Gleichzeitig hat der Schienengüterverkehr den Einbruch des letzten Jahres durch die Finanz- und Wirtschaftskrise vermutlich schon 2011 überwunden und wird weiter steil wachsen – aber nur dann, wenn er auch die dafür notwendigen Trassen vorfindet.

Verkehrsminister Ramsauer ist daher aufgefordert mit der unseligen Tradition seiner Vorgänger zu brechen, immer allen alles zu versprechen, obwohl klar ist, dass das Geld hinten und vorne nicht reicht. Gefragt ist ein mutiges Abschneiden alter Zöpfe mit Projekten von Anfang der 1990er Jahre wie Stuttgart 21.

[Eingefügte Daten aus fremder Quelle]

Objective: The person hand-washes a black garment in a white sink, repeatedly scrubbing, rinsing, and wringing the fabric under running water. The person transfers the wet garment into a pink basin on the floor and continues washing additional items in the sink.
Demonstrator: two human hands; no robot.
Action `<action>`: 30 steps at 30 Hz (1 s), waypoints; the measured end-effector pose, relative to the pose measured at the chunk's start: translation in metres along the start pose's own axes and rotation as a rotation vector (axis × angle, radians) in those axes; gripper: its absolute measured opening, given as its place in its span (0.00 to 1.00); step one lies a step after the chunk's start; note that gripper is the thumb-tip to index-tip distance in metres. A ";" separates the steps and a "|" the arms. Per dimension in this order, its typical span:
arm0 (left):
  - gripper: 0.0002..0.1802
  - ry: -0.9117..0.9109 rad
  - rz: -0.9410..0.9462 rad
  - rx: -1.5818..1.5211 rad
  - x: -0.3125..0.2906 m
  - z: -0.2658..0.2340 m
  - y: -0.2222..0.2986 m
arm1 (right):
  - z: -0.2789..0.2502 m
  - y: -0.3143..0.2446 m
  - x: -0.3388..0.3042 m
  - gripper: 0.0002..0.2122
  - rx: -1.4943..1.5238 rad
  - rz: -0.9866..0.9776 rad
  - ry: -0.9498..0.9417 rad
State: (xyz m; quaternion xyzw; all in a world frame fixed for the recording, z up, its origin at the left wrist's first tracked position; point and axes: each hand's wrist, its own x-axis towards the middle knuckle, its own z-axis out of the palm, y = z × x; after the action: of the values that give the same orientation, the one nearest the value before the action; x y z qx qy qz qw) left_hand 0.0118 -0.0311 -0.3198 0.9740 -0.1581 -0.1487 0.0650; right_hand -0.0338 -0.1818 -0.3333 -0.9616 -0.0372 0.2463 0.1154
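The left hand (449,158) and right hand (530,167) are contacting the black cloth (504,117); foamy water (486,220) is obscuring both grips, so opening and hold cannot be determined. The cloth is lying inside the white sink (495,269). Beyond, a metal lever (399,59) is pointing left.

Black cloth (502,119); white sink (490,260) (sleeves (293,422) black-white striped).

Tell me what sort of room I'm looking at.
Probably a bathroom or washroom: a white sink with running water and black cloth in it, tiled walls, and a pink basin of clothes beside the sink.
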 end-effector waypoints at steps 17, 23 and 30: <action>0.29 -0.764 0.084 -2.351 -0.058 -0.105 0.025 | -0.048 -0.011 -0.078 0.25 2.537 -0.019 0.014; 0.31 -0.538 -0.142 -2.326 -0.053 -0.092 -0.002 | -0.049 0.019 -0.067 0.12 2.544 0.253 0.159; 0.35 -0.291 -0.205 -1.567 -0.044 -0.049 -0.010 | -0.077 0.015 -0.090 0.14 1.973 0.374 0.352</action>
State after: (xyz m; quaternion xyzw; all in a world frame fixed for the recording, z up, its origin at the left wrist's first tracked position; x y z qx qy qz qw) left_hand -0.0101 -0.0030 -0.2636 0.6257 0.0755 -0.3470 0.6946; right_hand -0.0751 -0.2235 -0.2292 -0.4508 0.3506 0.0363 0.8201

Wird das Geld weiterhin in verkehrspolitisch nachrangigen Prestigeprojekten versenkt und damit dem Ausbau des Güterverkehrs und anderer wichtiger Personenverkehrsstrecken entzogen, droht in 3 – 5 Jahren der Kollaps des Schienengüterverkehrs, besonders im Zu- und Ablauf auf die Häfen. Die Konsequenz wäre, dass noch mehr Lkw die Autobahnen verstopfen würden. Eine fatale Entwicklung für den Klimaschutz und für den Wirtschaftstandort Deutschland, die jetzt noch abgewendet werden kann. Die Blaupause für einen vernünftigen Ausbau ist mit der Studie von Michael Holzhey von der Berliner Beratungsgesellschaft kcw GmbH für das Umweltbundesamt bereits ausgearbeitet worden.